I am currently looking at a problem which involves the solution of min||Ax-b||, where A is a very large dense complex matrix, and b is a complex vector. Here very large means matrix size of 10000*10000 at least.
I searched documentation for cuSolver, but it seems that cuSolver cannot solve this issue, because its dense solver assumes A to be a square matrix. While its sparse solver supports non-square problem, it does not apply to my issue because my matrix A is a dense matrix.
I wonder if anyone in this forum has solved a similar problem before. Thank you!
The MAGMA library supports solving least-squares problems with dense matrices. See http://icl.cs.utk.edu/projectsfiles/magma/doxygen/group__magma__gels.html . Each matrix in your case will occupy at least 1 GB memory, so you might need a GPU with as much memory as possible.

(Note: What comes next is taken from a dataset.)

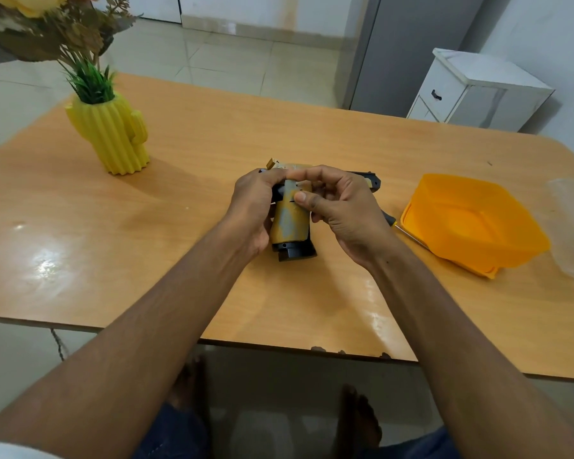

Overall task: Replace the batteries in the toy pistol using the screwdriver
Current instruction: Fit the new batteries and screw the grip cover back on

What kind of engineering problems gives such large dense matrices ?
Thank you for providing this useful information.
It is a numerical acoustics problem. Actually I am using boundary element method to solve it. However, for high frequency components, the data set is extremely large.
The reason why I choose gpu is because I have to calculate each element in matrix A, so generating A itself would take me too much time. With A completed, the least square problem I mentioned above will need to be solved.
Is it possible to generate the matrix on GPU with separate steps and then use another library to solve least squares solely on host?